Hoefling became a singular secret society, of sorts, in baseball, and his workouts became legendary.

But here's what it gets cool from a personal standpoint. As a younger man, Hoefling was classmates with my father's instructor, James Ibrao. In turn, Ibrao was Ed Parker's first black belt. And it was at Parker's tournament in 1964 in Long Beach where Lee was essentially "discovered" by Hollywood.

"We used to stay at Ed Parker's house when we first went to Los Angeles," Linda said.

***

"You know what I want to think of myself? As a human being. Because, I mean I don't want to sounds like 'As Confucius say,' but under the sky, under the heavens, man, there is but one family. It just so happens, man, that people are different. -- Bruce Lee, when asked if he considered himself Chinese or American.

Why the Giants? Why the Bay Area? Why now?

Actually, it makes all the sense in the world. Lee was born in San Francisco in the Year of the Dragon on the Chinese calendar (yes, last year was again the Year of the Dragon) and one of his first studios was in Oakland at 4175 Broadway.

It was here that Lee had to literally fight for his right to teach martial arts to non-Asians. The spot is now home to a car dealership.

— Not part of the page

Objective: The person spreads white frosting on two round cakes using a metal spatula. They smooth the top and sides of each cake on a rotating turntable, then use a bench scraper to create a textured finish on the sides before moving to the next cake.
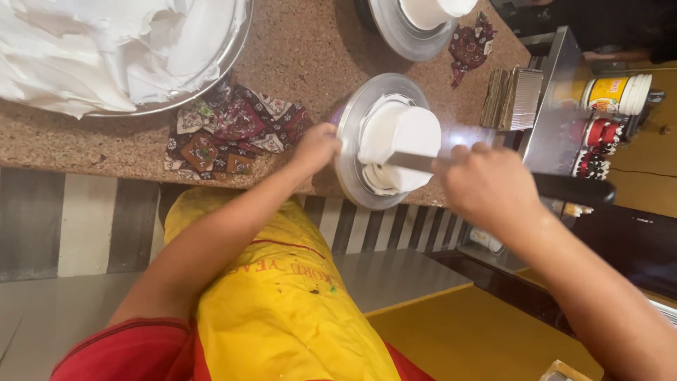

Lee, whose son Brandon also died under strange circumstances, after a gunshot accident on the set of the movie "The Crow" in 1993, would be 71 years old now. He would have seen his daughter sing the National Anthem at the Giants game, and watch as his wife threw a strike as the ceremonial first pitch.

Then again, had he not died so tragically at 32, he might not be so honored today.

Last week, while in Seattle to cover the Raiders' exhibition game, I made a stop by Lee's final resting place in Lake View Cemetery to pay respects to not only the Little Dragon, but also his son, who is buried next to him.

Seattle is where Bruce and Linda met, at the University of Washington, and where Linda and Shannon hope to erect an "action" museum in his honor. That's the grand goal of the Bruce Lee Foundation, his widow said.

"To preserve and perpetuate Bruce's legacy," she said, "and to pass on his art and his philosophy to people all over the world."

It took one more step in the city of his birth last September. And Bruce Lee Tribute returned -- back by popular demand -- for its second annual AT&T Park event last month.